COMMENT: Soliloquy for Salt —Saleem H Ali
This humble compound that simply contains a sodium and chlorine atom in its molecule has quite a story to tell about human societies. So the next time you sprinkle some of this wondrous stuff on your food, pause and reflect on the sparkle it has brought to humanity over the ages
As Ramadan approaches, the sense of taste in Muslim countries acquires a particular salience. My columns during this period will be about our relationship with food and its impact on the environment and society.
So let’s begin with the most important and dominant namkeen ingredient of our palate. Salt is not just pleasing to the taste buds but is also an essential electrolyte for making sure people remain energetic and attentive. But perhaps the quality of salt most valued, historically, was one indirectly shared with gold — the amazing ability it has to prolong the life of valued commodities. While gold gilding could preserve metals by insulating them from attack by oxygen, salt protected essential edibles from attack by bacteria. In a world without refrigeration, the power to preserve food was a priceless charm. Preserved meats and vegetables could help communities endure famines, make seasonal climatic changes less consequential, and provide high-protein diets for militaries.
The stark irony of salt has always been its ubiquity in the oceans, where it was least useful to humans, and its relative scarcity on land. Indeed, the presence of salt in the oceans prevented human civilisations from harnessing the most essential resource for survival — water. Sailors languished from thirst while surrounded by water, even as on the coast, elaborate evaporation mechanisms were constructed to gather salt from the sea.
In a strange twist of resource inefficiency, water from such processes, despite its need, was often lost to evaporation. Desalination at a larger scale did not come into being until the seventeenth century, when Japanese sailors began to purify water using earthen retorts. Conversely, the coastal evaporation industry was busy collecting salt, largely with solar power, for many centuries before it occurred to anyone to find a way of recapturing the water that was being lost.
The Venetians mastered the art of harvesting salt from the sea through simple innovations in their maritime city. They constructed a series of artificial ponds of seawater, connected with sluices to allow for concentration of brine to occur in successive ponds, until salt precipitated out of the densest solution. When brine becomes supersaturated to around 26 percent salt (normal seawater is around 3 percent salt), it begins to precipitate out of solution. The salt industry in Venice perfected the art of reaching that precipitation level and contributed phenomenally to the wealth of the city, which nurtured intellectuals, traders, and such famous explorers such as Marco Polo.

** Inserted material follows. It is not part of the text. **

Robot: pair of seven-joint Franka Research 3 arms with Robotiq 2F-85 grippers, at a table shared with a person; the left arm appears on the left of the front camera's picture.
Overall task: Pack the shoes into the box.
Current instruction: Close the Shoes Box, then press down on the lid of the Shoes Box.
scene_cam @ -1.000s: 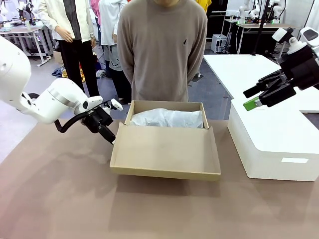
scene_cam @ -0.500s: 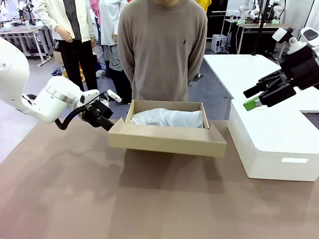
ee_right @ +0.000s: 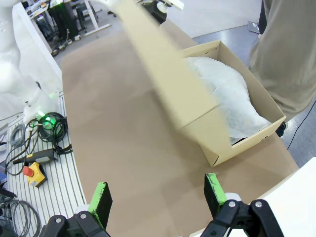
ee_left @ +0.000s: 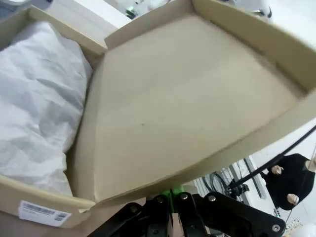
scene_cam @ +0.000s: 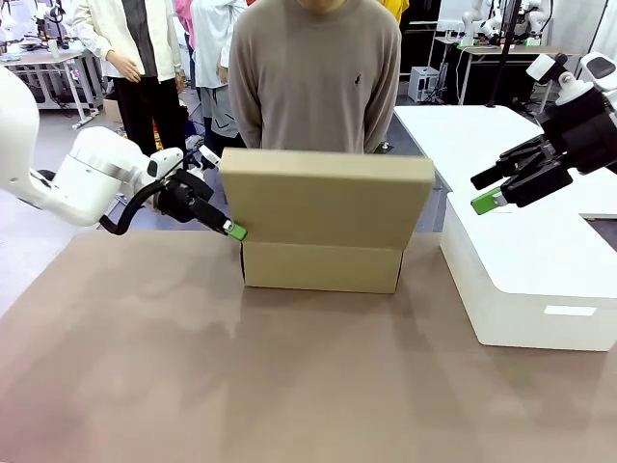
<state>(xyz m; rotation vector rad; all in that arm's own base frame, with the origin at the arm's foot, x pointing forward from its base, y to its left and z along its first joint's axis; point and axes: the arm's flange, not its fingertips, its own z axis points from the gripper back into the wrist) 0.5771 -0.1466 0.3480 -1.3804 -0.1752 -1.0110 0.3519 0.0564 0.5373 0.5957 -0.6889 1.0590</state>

Salt was a common connection also between the Europeans and the exotic East that Marco Polo visited. The Chinese had their own infatuation with salt, which they often derived from terrestrial brine wells. Outside the city of Zigong in the province of Sichuan, elaborate systems of bamboo piping were constructed as early as the eleventh century, and even today the city is best known for its salt museum. In his marvellous book on salt, Mark Kurlansky recounts how Marco Polo noted that Kain-du salt cakes, stamped with an image of Kublai Khan, were used as currency, even more significantly than the paper for which Chinese technology is most often celebrated.
Brine wells, which we now associate with salinity and waterlogging in developing countries, were at one time a prized find. Long before the age of oil, people were drilling for salt with as much ardour as that exhibited for any other treasure. Ironically, oil was found as a by-product of such drilling, but often little use was found for it, except perhaps in mediaeval Persia and Azerbaijan. Here, alongside salt, oil was collected in pools, and spontaneous fires from gas- venting mud “volcanoes” were collectively worshiped by locals for centuries. Yet this spiritually charged oil still gave salt little competition as a commodity.
Even in North America, brine wells produced salt for decades before commercial uses for oil were discovered. In 1815, oil was being recorded as an unwanted by-product from brine wells in Pennsylvania, not far from the site of the first celebrated commercial oil strike by Colonel Edwin Drake in 1859.
Salt trading centres worldwide became crossroads of commerce in the most unlikely places. The fabled city of Timbuktu in the heart of the Sahara, in present-day Mali, was built with salt trade from the mines of Taghaza, a city five hundred miles away, which was known for having so much salt that buildings were constructed out of the mineral. Gold was frequently traded in exchange for salt from the mines of Taghaza, and the wealth was put to good use in building universities and schools around Timbuktu. All this salt from the desert mines of the Sahara headed north for centuries, until more widespread salt mining began in central and eastern Europe during the Middle Ages.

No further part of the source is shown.